Moreover, wage growth is slowing, an encouraging sign for the Bank of Canada in its battle against inflation.
The results suggest employers are able to add more staff, despite the financial pressures posed by higher interest rates, but that labour market conditions are generally weakening.
The question now is whether the Bank of Canada will begin to cut rates at the next opportunity, on June 5, or wait to see more evidence that inflation is slowing. After Friday’s report, investors trimmed their bets for a rate cut next month, viewing it as roughly a toss-up decision.
“Today’s showy headline jobs increase will give the Bank of Canada some pause, since it reinforces the point that the economy is clearly not rolling over,” Bank of Montreal chief economist Doug Porter said in a client note. “Still, the reality is that economic slack is still rising,” he added, pointing to a higher number of unemployed people.
In April, employers mostly added part-time positions, which rose by about 50,000. The private sector accounted for most of the employment growth, although there were strong gains in the public sector as well.
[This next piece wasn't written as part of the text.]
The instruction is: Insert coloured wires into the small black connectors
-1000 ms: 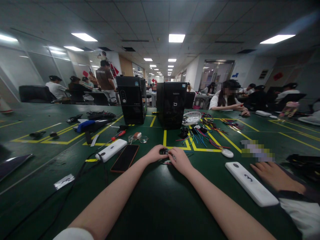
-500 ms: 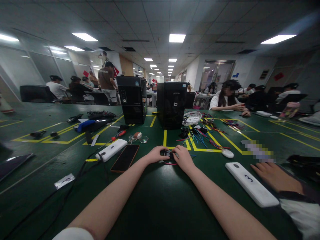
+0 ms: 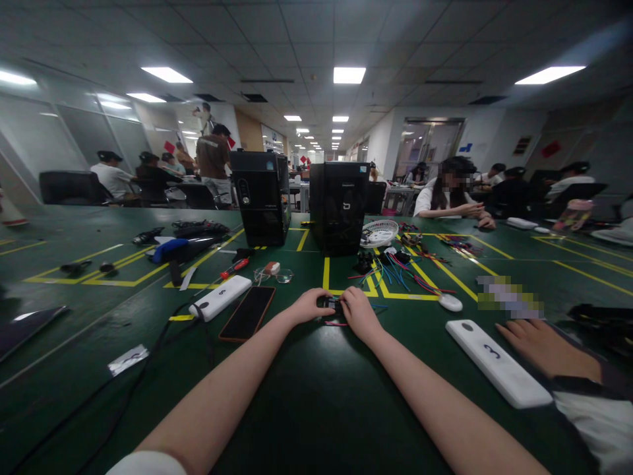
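Note:
My left hand (image 3: 307,306) and my right hand (image 3: 359,313) meet on the green table (image 3: 316,396), both pinched on a small black connector (image 3: 333,305) with thin red and blue wires (image 3: 332,323) trailing under it. The fingers of both hands curl round the part, which is mostly hidden between them. A dark phone (image 3: 248,312) and a white power bank (image 3: 220,297) lie just left of my left hand.
Two black computer towers (image 3: 262,196) (image 3: 340,206) stand behind. Loose coloured wires (image 3: 400,277), a white basket (image 3: 379,233), a white mouse (image 3: 450,302) and a second power bank (image 3: 497,363) lie right. A co-worker's hand (image 3: 544,349) rests at right. Tools lie far left.
My hands stay together on the small connector, with only slight finger shifts; the right hand moved a little to the right and back. The co-worker's hand has hardly moved.

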Demonstrator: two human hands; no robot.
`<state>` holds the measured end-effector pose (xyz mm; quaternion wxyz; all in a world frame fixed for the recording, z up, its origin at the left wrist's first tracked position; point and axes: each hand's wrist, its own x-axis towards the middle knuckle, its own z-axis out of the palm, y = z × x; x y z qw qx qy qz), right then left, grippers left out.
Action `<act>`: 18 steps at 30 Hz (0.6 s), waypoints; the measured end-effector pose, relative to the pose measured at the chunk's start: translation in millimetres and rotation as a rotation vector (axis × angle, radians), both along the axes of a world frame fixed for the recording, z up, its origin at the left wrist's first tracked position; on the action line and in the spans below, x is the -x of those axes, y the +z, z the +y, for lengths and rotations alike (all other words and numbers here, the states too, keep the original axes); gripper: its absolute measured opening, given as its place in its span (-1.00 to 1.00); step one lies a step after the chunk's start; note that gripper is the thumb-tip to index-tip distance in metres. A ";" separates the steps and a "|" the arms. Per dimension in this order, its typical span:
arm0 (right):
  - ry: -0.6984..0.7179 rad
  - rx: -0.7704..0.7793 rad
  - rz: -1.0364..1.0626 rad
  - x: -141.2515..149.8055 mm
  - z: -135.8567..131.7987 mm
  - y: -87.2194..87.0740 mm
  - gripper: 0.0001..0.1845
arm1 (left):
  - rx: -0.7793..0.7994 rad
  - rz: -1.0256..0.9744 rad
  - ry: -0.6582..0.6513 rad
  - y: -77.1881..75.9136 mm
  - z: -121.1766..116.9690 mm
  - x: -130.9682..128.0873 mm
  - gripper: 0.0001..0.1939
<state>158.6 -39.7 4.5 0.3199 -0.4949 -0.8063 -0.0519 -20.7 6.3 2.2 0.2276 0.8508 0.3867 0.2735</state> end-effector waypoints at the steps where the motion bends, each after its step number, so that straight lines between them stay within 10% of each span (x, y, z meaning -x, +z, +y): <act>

The total number of hours worked jumped by 0.8 per cent in April, suggesting an upturn in economic growth to start the second quarter.
Still, there are ample signs of a weakening economy. As of April, there were 1.3 million unemployed people in Canada, an increase of 256,000 or 23.7 per cent from a year earlier.
The recent trend is that companies aren’t hiring people at nearly the same pace as they’re entering the country. Over the past year, employment has risen by 1.9 per cent, but the population aged 15 and up has increased 3.3 per cent.
Alongside this influx of labour participants, wage growth is calming down. Average hourly wages grew at an annual pace of 4.7 per cent in April, down from 5.1 per cent in March.
The surprisingly strong hiring in April led to a readjustment of rate expectations. As of Friday afternoon, traders were pricing in a less than 50-per-cent chance that the Bank of Canada trims its policy rate by a quarter-point next month, according to Refinitiv Eikon data. In recent days, those odds were higher than 70 per cent.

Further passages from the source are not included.